[Task instructions]
Repeat exactly, and only, the lines running from the one that holds "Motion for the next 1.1" to the end of the records.

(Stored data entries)
┄┄┄┄┄┄

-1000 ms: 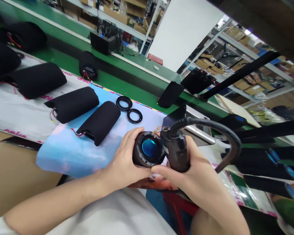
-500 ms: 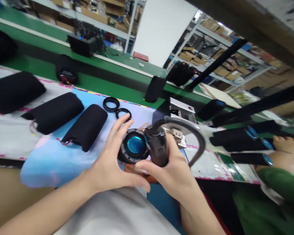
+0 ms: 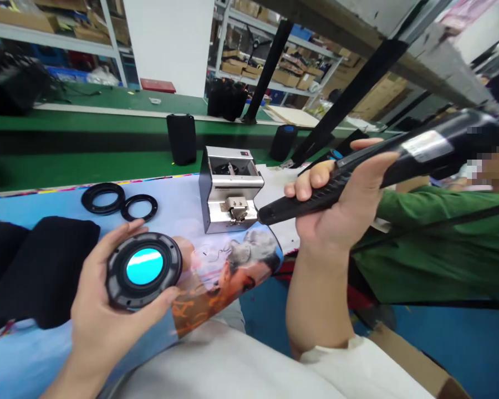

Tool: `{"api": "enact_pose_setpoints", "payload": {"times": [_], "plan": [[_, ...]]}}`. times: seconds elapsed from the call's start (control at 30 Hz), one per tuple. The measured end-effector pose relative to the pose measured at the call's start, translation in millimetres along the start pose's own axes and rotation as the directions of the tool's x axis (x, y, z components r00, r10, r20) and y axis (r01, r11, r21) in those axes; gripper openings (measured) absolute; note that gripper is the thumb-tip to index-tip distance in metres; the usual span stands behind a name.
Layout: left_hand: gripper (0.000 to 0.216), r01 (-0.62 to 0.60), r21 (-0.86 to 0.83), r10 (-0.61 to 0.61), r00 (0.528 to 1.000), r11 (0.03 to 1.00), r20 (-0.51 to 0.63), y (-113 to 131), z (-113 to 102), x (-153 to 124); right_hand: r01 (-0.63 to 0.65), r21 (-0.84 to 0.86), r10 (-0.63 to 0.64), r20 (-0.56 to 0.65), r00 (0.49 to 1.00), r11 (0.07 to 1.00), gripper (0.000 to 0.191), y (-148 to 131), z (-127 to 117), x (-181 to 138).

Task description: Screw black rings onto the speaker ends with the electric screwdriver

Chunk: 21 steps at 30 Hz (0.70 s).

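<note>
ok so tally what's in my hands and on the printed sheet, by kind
black rings: 2
black fabric sleeves: 2, one cut off at the left edge
round speaker part, cyan centre, in the left hand: 1
electric screwdriver, in the right hand: 1
metal screw feeder: 1
total: 7

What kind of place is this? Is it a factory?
Most likely a factory assembly line. A green conveyor runs across, shelves of boxes stand beyond it, and the left hand holds a speaker while the right hand holds a powered screwdriver.
</note>
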<state>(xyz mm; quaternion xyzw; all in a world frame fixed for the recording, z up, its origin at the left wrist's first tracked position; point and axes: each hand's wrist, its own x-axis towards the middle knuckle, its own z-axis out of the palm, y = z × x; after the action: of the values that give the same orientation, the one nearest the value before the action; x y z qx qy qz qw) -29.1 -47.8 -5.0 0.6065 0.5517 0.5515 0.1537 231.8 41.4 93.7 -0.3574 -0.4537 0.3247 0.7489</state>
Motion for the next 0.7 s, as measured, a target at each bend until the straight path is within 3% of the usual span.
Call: {"api": "enact_pose_setpoints", "payload": {"times": [0.13,0.33,0.5,0.6,0.7], "plan": [[0.086,-0.012,-0.044,0.013,0.999,0.999,0.038,2.3,16.8,5.0,0.046,-0.034,-0.044,0.073,0.996,0.998,0.051,10.9,16.0,7.6],[0.074,0.027,-0.026,-0.023,0.990,0.999,0.139,14.2,43.1,14.0,-0.039,-0.135,0.069,0.226,0.972,0.990,0.059,27.9,29.9,12.5],[0.067,0.008,0.030,-0.011,0.994,1.000,0.113,14.3,44.7,18.2,-0.001,-0.043,0.010,0.208,0.978,0.999,0.055,43.8,34.3,14.9],[0.068,0.008,0.014,-0.010,0.993,1.000,0.115,12.8,44.5,18.4,-0.065,-0.037,0.072,0.231,0.970,0.997,0.056,45.3,31.9,15.3],[0.067,-0.009,-0.021,0.012,0.991,1.000,0.134,11.7,45.7,18.1,-0.160,-0.071,0.174,0.285,0.943,0.984,0.055,29.8,30.0,14.8]]}}
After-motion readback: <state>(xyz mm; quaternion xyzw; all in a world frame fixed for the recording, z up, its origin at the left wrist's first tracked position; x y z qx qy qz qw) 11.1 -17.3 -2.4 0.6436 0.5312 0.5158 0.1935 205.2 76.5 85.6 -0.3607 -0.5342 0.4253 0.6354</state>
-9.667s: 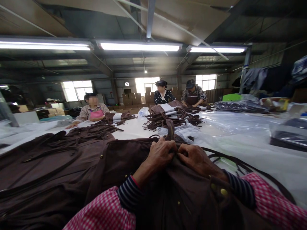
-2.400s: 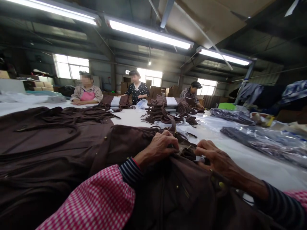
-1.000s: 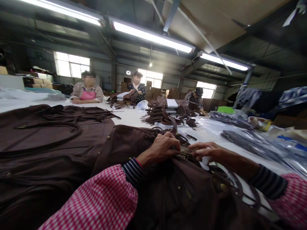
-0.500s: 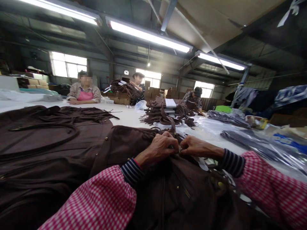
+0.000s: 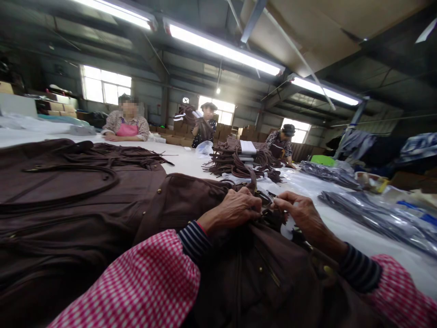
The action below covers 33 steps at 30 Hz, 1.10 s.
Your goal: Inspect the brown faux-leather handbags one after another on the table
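Observation:
A dark brown bag [image 5: 259, 282] with brass studs lies on the white table right in front of me. My left hand [image 5: 234, 210] is closed on the bag's top edge, fingers curled over the fabric by a strap fitting. My right hand [image 5: 300, 215] pinches the same spot from the right, thumb and fingers pressed together at the bag's top near a small metal piece. Both sleeves are pink-and-white check over striped cuffs. What sits between the fingertips is too small to make out.
A wide pile of flat brown bags [image 5: 68, 191] fills the table's left. A stack of brown bags with straps [image 5: 244, 161] stands mid-table. Plastic-wrapped dark goods [image 5: 372, 214] lie at the right. Three other people [image 5: 126, 125] work along the far side.
My right hand has shifted slightly right and lower at the bag's top while my left kept its grip. The person at the far middle lifted a bundle of brown bags.

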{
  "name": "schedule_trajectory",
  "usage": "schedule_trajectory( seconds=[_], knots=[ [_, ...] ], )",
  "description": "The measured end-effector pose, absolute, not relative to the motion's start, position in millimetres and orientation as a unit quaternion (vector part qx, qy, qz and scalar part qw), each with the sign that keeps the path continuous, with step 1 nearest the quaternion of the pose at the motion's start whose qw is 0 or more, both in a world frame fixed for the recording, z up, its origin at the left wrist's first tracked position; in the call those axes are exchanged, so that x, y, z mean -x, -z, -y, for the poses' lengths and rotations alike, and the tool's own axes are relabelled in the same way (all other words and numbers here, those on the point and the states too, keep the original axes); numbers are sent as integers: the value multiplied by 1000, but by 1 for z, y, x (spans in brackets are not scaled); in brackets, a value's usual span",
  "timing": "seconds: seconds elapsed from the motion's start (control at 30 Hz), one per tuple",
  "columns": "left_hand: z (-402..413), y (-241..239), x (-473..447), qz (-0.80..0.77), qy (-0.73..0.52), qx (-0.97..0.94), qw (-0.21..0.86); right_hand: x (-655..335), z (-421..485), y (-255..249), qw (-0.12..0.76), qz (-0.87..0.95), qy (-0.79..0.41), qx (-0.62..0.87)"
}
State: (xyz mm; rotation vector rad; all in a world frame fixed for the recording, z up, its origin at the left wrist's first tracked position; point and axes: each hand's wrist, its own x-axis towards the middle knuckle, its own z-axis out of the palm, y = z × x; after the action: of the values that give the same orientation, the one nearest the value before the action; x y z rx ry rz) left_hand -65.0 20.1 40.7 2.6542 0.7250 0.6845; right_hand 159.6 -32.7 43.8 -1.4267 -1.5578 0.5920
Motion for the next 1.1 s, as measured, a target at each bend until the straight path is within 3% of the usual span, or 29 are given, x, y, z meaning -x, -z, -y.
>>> schedule_trajectory(
  seconds=[0.27, 1.1],
  knots=[
    [-17, -56, 70, -225, -164, -946, 166, -163, 34, -53, 441, 641, -307, 549],
    [-21, -40, 65, -226, -220, -940, 130, -163, 47, -53, 384, 668, -330, 546]
  ],
)
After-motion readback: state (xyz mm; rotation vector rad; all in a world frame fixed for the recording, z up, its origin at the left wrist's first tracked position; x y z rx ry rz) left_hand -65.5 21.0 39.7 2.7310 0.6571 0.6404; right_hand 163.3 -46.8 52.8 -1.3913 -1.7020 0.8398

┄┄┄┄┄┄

[Reply to the task]
Motion for the next 1.1 s, as measured, a target at each bend until the straight path is within 3% of the usual span, or 29 are given, x, y, z meaning -x, -z, -y.
>>> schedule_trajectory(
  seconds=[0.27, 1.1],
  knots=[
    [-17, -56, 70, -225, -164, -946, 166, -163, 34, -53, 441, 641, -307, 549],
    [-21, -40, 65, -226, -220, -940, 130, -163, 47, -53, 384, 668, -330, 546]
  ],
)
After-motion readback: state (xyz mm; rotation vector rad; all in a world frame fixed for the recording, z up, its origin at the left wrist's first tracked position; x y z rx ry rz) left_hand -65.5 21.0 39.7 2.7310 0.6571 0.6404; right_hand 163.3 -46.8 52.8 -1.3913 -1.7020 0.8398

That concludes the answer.